13. Covenant Not To Compete.  During the Term of this Agreement, Contractor will not engage directly or indirectly an employee, consultant, manager, proprietor or solicitor for himself or others in a similar or competitive business which it is here contracted by HSW to do and perform, in any city or state where or within which it shall have worked for HSW under this Agreement.

14. Non-Solicitation/Public Comments. Contractor agrees that during the term of this Agreement and for six months after the termination or expiration of this Agreement, Contractor shall not:

(a) Solicit for employment and then employ any employee of HSW or any of its affiliates or subsidiaries;

(b) Make any public statement concerning HSW, any of its affiliates or subsidiaries, employees, officers and directors unless such statement is previously approved by an officer of HSW, except as required by law;

(c) Disparage HSW and its affiliated entities, or its and/or their owners, officers, directors, members, employees or agents, or its and/or their business, policies, practices or services, in any way whatsoever.

 
 

 
 
(d) Induce, attempt to induce or knowingly encourage any Customer of HSW or any of its affiliates or subsidiaries to divert any business or income from HSW or its affiliates or subsidiaries or to stop or alter the manner in which they are then doing business with HSW or any of its affiliates or subsidiaries. “Customer” shall mean any individual or entity that was or is a customer or client or whose business was actively solicited by HSW or its affiliates or subsidiaries at any time, regardless of whether such Customer was generated, in whole or in part, by Contractor’s efforts.

15. Entire Agreement.  These terms and conditions herein, including any Exhibits attached hereto, constitute the entire agreement between the Parties with respect to the subject matter hereof; all prior agreements, representations, statements, negotiations and undertakings, whether written or oral, are superseded hereby.  This agreement may be supplemented, amended or revised only by a writing that is signed by each of the parties.

16. Governing Law/Jurisdiction and Venue.  This Agreement shall be exclusively governed by and construed under the laws of the State of Georgia, without regard to its conflict of laws provisions and the doctrine of forum non-conveniens.  For any and all disputes between the parties involving, directly or indirectly, any matter arising under or in any way connected with this agreement including the breach thereof shall be brought in the exclusive jurisdiction and venue of the Atlanta, Fulton County, Georgia. Contractor submits to the exclusive jurisdiction of the Courts in Fulton County, Georgia.

17. Approval Signatures.  Signature by authorized representatives of the respective Parties listed below constitutes acceptance of and notice to proceed with the performance and provision of the Services specified on Exhibit A.  No additional work relating to any other project or engagement, or any other part or phase of the Project than that described in this Agreement, shall be authorized without the express written agreement of both Parties hereto.

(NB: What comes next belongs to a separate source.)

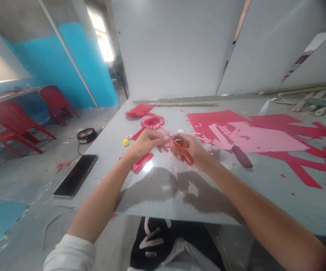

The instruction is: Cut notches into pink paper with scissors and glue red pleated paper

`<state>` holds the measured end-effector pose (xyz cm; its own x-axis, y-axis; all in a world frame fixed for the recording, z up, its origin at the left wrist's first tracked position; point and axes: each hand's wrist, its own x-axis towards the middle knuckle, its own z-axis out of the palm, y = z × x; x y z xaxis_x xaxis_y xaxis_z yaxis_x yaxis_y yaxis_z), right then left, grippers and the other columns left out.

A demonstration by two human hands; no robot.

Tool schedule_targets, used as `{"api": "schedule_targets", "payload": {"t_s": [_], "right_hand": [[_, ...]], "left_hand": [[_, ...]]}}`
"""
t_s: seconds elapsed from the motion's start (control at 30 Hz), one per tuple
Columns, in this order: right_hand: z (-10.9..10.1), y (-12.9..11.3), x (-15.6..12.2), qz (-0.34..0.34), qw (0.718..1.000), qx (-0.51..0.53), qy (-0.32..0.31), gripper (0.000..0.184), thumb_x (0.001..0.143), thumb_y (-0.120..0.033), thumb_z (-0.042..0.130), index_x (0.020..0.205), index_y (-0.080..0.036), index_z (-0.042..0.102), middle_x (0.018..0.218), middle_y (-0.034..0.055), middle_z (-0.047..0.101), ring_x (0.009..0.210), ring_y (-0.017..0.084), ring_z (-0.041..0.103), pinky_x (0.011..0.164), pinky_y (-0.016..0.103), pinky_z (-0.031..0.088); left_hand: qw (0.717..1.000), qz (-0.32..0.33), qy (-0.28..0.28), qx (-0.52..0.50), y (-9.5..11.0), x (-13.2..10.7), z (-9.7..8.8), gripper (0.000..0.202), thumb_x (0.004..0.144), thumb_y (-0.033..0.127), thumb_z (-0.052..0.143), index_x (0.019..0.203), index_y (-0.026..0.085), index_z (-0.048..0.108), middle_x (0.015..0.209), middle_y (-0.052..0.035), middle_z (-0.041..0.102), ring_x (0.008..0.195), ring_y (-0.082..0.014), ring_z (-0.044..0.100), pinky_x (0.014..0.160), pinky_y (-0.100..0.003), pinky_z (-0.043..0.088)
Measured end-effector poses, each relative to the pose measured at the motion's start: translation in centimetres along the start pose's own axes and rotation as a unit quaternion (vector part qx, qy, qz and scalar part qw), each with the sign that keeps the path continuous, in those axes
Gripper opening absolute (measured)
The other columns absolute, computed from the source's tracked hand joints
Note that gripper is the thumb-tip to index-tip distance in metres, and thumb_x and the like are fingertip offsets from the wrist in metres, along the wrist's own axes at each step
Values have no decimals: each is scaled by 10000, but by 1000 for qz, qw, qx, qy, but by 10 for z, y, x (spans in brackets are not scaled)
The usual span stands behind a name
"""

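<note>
Two bare forearms (236, 188) of ours stretch forward over black cloth (191, 229), whose white lettering we cannot read, and a bare near strip of grey table (225, 180). A flat black smartphone (76, 176) lies along the left edge. Our left hand (148, 143) pinches a small light-pink paper piece (168, 142) between closed fingers at mid-table; our right hand (192, 150) faces it, fingers curled round orange-handled scissors (186, 154). Red and pink paper sheets (276, 137) crowd the right; past a red pleated paper rosette (152, 121), a tall white panel (174, 49) bounds the far edge.
</note>
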<state>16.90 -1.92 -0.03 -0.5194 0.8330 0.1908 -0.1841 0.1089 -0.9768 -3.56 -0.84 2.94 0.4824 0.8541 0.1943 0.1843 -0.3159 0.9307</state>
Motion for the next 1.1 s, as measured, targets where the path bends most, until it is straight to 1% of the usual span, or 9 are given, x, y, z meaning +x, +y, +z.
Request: {"api": "schedule_targets", "payload": {"t_s": [0.2, 0.4, 0.57, 0.67, 0.87, 1.0, 1.1], "right_hand": [[2, -4, -1, 15, 1000, 0, 4, 369, 794, -460, 767, 957, -223, 535, 662, -40, 580, 508, 90, 464, 459, 244, 339], [2, -6, -1, 6, 1000, -11, 4, 356, 805, -451, 759, 958, -217, 537, 651, -45, 567, 509, 86, 452, 466, 244, 337], [1, -8, -3, 4, 1000, -15, 19, 362, 806, -448, 757, 959, -223, 519, 644, -52, 560, 494, 77, 421, 456, 241, 318], [0, -9, -2, 7, 1000, -14, 21, 366, 795, -438, 766, 952, -222, 516, 646, -47, 568, 502, 80, 438, 458, 241, 320], [-2, -11, -2, 21, 999, -30, 15, 383, 764, -423, 785, 952, -214, 524, 654, -41, 584, 505, 80, 453, 464, 241, 311], [-2, -12, -3, 24, 999, -31, 19, 368, 761, -405, 783, 947, -215, 529, 622, -54, 552, 501, 78, 424, 462, 240, 284], [-2, -15, -4, 25, 999, -37, 19, 320, 776, -381, 761, 932, -214, 538, 602, -59, 529, 511, 82, 411, 468, 241, 286]], "left_hand": [[1000, 3, 1, -8, -2, 1, -1, 368, 868, 469, 695, 737, 129, 752, 710, -88, 726, 666, -141, 673, 611, -240, 537], [1000, 7, -2, -4, -2, 1, -2, 350, 872, 449, 698, 756, 123, 754, 718, -91, 726, 664, -141, 670, 620, -245, 539], [1000, -1, 19, -5, -2, 1, -3, 325, 861, 429, 717, 772, 117, 738, 727, -94, 728, 662, -140, 672, 626, -244, 537], [1000, -1, 24, -11, -3, 1, -5, 293, 849, 405, 731, 796, 118, 733, 735, -90, 728, 672, -146, 680, 624, -244, 535], [1000, -1, 8, 1, -1, 0, -8, 267, 844, 374, 738, 767, 119, 718, 716, -72, 719, 653, -132, 666, 620, -234, 529], [1000, -1, 11, 7, 1, 0, -9, 274, 854, 382, 727, 777, 119, 714, 716, -70, 719, 650, -133, 665, 620, -237, 532], [1000, 10, 13, 8, 3, 0, -10, 272, 866, 378, 713, 781, 120, 714, 716, -67, 715, 660, -135, 670, 619, -236, 530]]}}
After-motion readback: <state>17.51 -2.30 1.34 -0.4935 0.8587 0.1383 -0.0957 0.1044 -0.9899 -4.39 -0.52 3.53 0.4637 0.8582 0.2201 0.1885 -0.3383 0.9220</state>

18. Non Waiver.  The failure of either party to this agreement to exercise any of its rights under this agreement at any time does not constitute a breach of this agreement and shall not be deemed to be a waiver of such rights or a waiver of any subsequent breach.

19. Compliance With Laws.  Contractor represents that he has complied and will continue to comply with all relevant federal, state and local laws and regulations.

20. Severability.  If any part of this agreement is held to be unenforceable, the rest of this agreement shall nevertheless remain in full force and effect.



IN WITNESS WHEREOF, the Parties have caused this Agreement to be executed by their duly authorized representatives.

CONTRACTOR:
HSW:

Gregory Swayne
HSW International, Inc.


By:  /s/ Gregory Swayne                                                      By:  /s/ Bradley T. Zimmer                                                                

Name:  Gregory Swayne                                                                           Name:  Bradley T. Zimmer

Title:  General Counsel

Date:  January 23, 2012                                                                           Date:  January 23, 2012

 
 

 

EXHIBIT A

Consulting Services


Contractor will provide the following Services to HSW.

1.  
Assist with HSW’s corporate development efforts; not to exceed a reasonable number of hours per month, and,
2.  
Assist with HSW’s oversight and management of its investments, including its interests in BoWenWang, ComoTudoFunciona and Sharecare, not to exceed a reasonable number of hours per month.
3.  
Should HSW require more than eight hours of Services per month, the parties will agree on mutually satisfactory compensation for such.

 
 

 

EXHIBIT B

Confidential Information

During the course of this relationship, it may be necessary or convenient for HSW to divulge Confidential Information (as herein defined) to Contractor. If Confidential Information is disclosed by HSW to Contractor, including any such disclosed prior to the effective date of this Agreement, then the following shall apply.

1.  
The term “Confidential Information” means all non-public information that: (i) HSW designates as being confidential information in connection with the disclosure of such information; or (ii) are of a sensitive or proprietary nature, including without limitation negotiations in progress, terms of agreements, financial data, customer lists, advertising, marketing and promotional plans, and business partner lists, including but not limited to trade secrets.

2.  
Confidential Information shall not include any information that (i) is at the time of disclosure or subsequently becomes publicly available without Contractor’s breach of any obligations owed to HSW pursuant to this agreement; (ii) becomes known to Contractor prior to HSW’s disclosure of such information to Contractor; (iii) becomes or became known to Contractor from a source other than HSW who to Contractor’s actual knowledge without any obligation of inquiry, obtained such information without a breach of an obligation of confidentiality owed to HSW; or (iv) is independently developed by Contractor.

3.  
Contractor shall retain in strict confidence all of HSW’s Confidential Information and to take reasonable security precautions, at least to the same extent as Contractor takes to protect Contractor’s own confidential information, to insure that all of Contractor’s and Contractor’s affiliates’ colleagues and employees hold in strict confidence and do not disclose to any third party any of HSW’s Confidential Information during the term of this agreement and for five years thereafter.  Notwithstanding the foregoing, Contractor shall maintain the confidentiality of any trade secrets in perpetuity.

4.  
If Contractor has any questions or uncertainties as to what constitutes Confidential Information, Contractor shall consult with an executive officer of HSW.

5.  
Notwithstanding the foregoing restrictions, Contractor may use and disclose any Confidential Information to the extent required by an order of any court or other governmental authority, but in each case only after HSW has been so notified and has had the opportunity, if possible, to seek and obtain reasonable protection for such information in connection with such disclosure.

6.  
All Confidential Information shall remain the exclusive property of HSW and no license or similar rights of any kind shall be or be deemed to have been created or implied by this Agreement.

7.  
The provisions of this Exhibit B shall survive and be enforceable beyond the termination or completion of this agreement.

8.  
Without limiting the remedies available to HSW, Contractor acknowledges that a breach of any of the covenants contained in this Exhibit B may result in material irreparable injury to HSW or any of its subsidiaries or affiliates for which there is no adequate remedy at law, that it will not be possible to measure damages for such injuries precisely and that, in the event of such a breach or threat thereof, HSW shall be entitled to obtain a temporary restraining order or a preliminary injunction or permanent injunction restraining Contractor from engaging in activities from engaging in activities prohibited by this Exhibit B or such other relief as may be required to specifically enforce any of the covenants contained herein.